COMMENT: Churches crucial to achieving schools target Bulawayo Provincial Affairs and Devolution Minister Judith Ncube

The Government has announced that the country has a large deficit of schools and learning space at existing ones.

To cover that gap, it plans to facilitate the building of 3 000 schools countrywide over the next three years.

Getting that project rolling, a senior Government official said recently that about $4,69 billion for the construction of 35 model schools in all the country’s 10 provinces has been availed.

Sites at which the schools will be built have been identified.

Nineteen of them will be primary schools with 16 being secondary schools. Of the 35, 25 are satellite schools already operating without proper infrastructure.

The official said the Government targets to build 144 schools, with the rest to be built by the private sector on a financing model that will be beneficial to the investors while widening access to education by the public and easing pressure on the fiscus.

Nationally, there are 9 778 schools where 4 659 993 kids are enrolled.

What lies ahead is an immense challenge.

The 9 778 schools don’t have enough space for all children, hence more classrooms, laboratories and other learning areas are needed.

Because of population growth and new settlements coming up, existing schools are not spread as evenly as they must be for them to cater for all kids who must be at school.

There, too, are many areas that do not have schools at all, among them those that were farms but are now populated following the land reform programme over the past 22 years.

The challenge is not only rural but urban as well.

Cowdray Park in Bulawayo for example, has been growing super-fast in terms of population in recent years.

According to preliminary national census results released last week, the suburb has a population of 75 070, almost double that of Chiredzi town, just 15 000 fewer than Masvingo urban and almost treble Gwanda town’s of 27 143.

The Government clearly does not have enough resources to serve this growing population in terms of provision of education infrastructure, hence its call for the private sector to play a role on a win-win basis.

However, there is yet another essential segment of society that is not like the private sector which delivers for profit.

That segment is just like the Government.

It exists to serve.

It is the Church.

It has delivered education infrastructure and services for decades and is still doing so.

It has delivered health-wise as well.

As we court the private sector to assist the Government in building the 3 000 schools that the country needs by 2025, we need not forget what the Church has done in our history, what it is doing now and what it is capable of doing tomorrow.
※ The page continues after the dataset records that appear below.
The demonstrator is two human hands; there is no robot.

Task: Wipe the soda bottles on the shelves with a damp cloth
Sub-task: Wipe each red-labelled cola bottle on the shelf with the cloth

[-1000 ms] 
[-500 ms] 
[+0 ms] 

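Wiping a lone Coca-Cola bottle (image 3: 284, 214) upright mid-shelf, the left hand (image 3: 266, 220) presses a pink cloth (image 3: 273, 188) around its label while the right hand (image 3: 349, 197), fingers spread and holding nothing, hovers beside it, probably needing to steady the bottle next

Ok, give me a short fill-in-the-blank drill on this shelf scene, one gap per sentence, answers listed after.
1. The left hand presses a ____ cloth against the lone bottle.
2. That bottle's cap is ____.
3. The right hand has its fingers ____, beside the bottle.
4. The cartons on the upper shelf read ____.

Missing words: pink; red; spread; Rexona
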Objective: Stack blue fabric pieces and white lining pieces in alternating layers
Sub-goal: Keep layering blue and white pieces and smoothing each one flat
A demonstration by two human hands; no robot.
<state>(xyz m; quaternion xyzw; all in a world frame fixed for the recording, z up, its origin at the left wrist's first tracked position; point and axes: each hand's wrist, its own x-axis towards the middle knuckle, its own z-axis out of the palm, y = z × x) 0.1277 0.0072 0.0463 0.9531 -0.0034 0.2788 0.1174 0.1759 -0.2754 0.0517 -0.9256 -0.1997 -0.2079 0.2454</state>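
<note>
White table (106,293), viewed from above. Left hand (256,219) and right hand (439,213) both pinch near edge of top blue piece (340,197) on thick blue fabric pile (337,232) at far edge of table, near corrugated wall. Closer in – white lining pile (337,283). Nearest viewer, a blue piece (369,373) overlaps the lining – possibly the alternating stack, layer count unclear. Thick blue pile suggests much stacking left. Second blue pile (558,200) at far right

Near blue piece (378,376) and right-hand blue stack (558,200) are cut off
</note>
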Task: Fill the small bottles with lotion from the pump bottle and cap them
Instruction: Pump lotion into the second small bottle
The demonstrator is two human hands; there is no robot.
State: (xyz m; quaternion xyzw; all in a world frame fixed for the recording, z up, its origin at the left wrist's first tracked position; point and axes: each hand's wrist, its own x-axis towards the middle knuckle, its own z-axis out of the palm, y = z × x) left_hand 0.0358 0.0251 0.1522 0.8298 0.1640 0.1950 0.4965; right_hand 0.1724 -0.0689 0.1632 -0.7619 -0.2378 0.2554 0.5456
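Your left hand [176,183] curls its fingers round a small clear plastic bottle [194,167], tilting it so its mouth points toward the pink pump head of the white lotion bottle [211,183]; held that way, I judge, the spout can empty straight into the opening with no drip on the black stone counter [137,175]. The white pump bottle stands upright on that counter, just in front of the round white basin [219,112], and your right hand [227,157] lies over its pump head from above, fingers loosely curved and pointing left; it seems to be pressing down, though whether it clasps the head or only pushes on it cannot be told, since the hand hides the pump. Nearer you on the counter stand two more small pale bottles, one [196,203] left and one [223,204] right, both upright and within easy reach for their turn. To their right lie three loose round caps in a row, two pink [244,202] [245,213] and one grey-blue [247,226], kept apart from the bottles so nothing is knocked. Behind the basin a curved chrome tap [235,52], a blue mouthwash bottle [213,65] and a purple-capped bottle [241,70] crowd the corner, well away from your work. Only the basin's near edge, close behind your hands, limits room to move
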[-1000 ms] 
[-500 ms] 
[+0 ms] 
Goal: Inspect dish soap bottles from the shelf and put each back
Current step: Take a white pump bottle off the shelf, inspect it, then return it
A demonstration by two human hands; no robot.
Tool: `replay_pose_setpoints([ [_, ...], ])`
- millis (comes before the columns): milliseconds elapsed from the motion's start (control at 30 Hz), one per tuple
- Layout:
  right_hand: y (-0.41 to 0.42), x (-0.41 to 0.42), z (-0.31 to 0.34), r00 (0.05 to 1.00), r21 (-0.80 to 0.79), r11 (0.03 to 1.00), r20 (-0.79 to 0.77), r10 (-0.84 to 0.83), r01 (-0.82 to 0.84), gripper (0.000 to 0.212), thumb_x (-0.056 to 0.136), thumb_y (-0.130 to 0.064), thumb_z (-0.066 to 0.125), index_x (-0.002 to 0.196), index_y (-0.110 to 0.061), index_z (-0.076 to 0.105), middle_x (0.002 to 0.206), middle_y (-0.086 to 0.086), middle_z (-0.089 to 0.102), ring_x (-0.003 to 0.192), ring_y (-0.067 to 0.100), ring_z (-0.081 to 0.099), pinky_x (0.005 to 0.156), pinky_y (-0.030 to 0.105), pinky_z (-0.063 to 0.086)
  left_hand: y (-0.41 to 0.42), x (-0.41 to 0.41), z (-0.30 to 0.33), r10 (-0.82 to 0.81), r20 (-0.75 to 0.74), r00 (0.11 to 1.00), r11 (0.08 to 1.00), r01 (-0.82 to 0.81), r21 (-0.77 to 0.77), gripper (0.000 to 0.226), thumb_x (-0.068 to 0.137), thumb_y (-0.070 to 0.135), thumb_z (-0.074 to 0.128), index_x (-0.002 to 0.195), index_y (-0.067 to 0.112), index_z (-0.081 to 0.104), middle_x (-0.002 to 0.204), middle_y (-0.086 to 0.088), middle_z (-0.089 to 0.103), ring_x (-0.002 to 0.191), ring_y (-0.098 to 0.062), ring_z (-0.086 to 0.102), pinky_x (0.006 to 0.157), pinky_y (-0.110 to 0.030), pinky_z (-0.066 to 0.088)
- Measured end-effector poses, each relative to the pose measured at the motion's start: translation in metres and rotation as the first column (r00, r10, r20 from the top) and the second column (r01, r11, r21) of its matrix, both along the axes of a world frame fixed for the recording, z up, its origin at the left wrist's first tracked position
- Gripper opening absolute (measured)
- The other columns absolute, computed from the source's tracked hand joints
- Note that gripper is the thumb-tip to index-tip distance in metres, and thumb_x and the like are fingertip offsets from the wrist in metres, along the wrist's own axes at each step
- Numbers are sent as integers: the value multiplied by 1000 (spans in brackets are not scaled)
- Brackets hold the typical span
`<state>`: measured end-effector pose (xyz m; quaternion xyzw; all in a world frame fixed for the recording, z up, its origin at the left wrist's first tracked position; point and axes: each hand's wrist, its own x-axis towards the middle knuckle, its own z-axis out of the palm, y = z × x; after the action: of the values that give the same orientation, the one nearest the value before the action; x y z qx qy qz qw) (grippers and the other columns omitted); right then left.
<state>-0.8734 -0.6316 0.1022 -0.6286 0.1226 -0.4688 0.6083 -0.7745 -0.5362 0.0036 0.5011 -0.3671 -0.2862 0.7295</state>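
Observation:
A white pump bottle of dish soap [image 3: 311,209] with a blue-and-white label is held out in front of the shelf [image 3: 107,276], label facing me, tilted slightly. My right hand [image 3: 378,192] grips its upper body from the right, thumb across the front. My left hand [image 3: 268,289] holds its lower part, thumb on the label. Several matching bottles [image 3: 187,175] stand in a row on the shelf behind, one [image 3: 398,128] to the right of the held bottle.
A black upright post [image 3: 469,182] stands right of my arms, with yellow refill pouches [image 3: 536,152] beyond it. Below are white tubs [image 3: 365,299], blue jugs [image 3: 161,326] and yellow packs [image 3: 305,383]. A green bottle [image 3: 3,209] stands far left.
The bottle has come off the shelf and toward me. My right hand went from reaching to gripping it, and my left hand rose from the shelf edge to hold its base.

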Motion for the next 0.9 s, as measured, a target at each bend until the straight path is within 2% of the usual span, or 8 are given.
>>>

And doing all that for no pecuniary return.

We reported on Wednesday the remarkable work that the Church of Jesus Christ of the Latter-day Saints is doing in Bulawayo.

It is building new classroom blocks and refurbishing old ones, building science laboratories and toilets at, among others, Cowdray Park Primary School, Pumula South Secondary, Mncumbatha Secondary School, Mandwandwe High School, Emganwini High School and Maphisa Primary School in the city.

Provincial Affairs and Devolution Minister Judith Ncube said:

“I am grateful to see a lot of work being carried out by Government in partnership with Church of Jesus Christ of the Latter-day Saints.

Most of these new classroom blocks were built and completed in a space of two weeks.

We want more classrooms to address the issue of hot-sitting.

As Government we are happy to note that we have private players who are committed to complementing us in such developmental projects in our province.”

Mrs Jane Ndebele

Acting Provincial Education Director for Bulawayo, Mrs Jane Ndebele said:

“We greatly appreciate the support that we are getting from the church in terms of growth and development of our schools.

Most of our schools are hot-sitting resulting in learners attending lessons for a short time since they will be sharing the learning space.

With these new developments, pupils will spend more time in school and results will improve.”

This and more is what the church has done and can do, with absolutely no expectation for anything in return.

The Church of Jesus Christ of the Latter-day Saints, like other churches, exists to serve, yes, but they deserve commendation for assisting in building school infrastructure in Bulawayo.

We implore them to expand their work to other towns, rural areas as well as newly resettled areas across the country where the need for more education infrastructure is possibly direr.

We also implore other churches to play the same role so that the Government’s target to build 3 000 schools by 2025 is met.